*WHAT YOU HAVE TO DO*
Return the data verbatim, without pictures.

*AVAILABLE DATA*
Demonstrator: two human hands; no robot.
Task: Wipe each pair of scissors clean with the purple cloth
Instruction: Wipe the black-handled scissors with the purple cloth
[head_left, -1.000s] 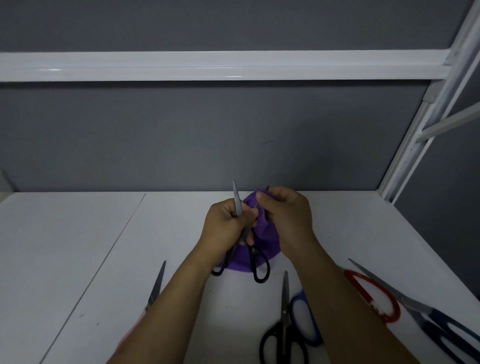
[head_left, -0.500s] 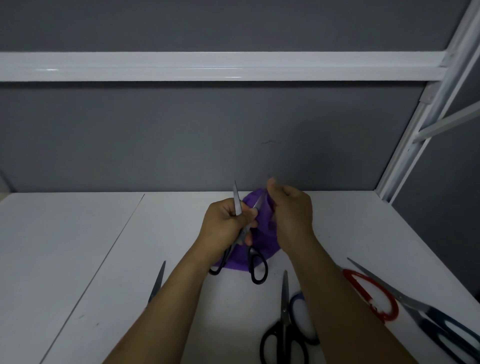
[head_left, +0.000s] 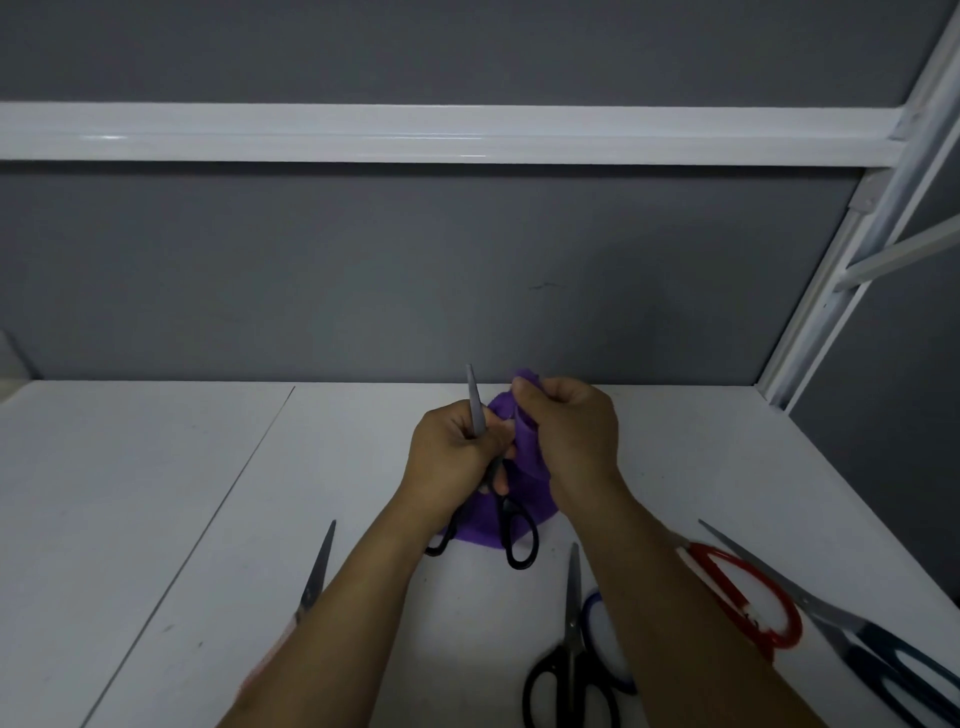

*EXERCISE RESULT*
Demonstrator: two human hands; no robot.
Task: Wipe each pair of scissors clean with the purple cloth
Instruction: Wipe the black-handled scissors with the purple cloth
[head_left, -1.000s] 
[head_left, -0.500s] 
[head_left, +0.000s] 

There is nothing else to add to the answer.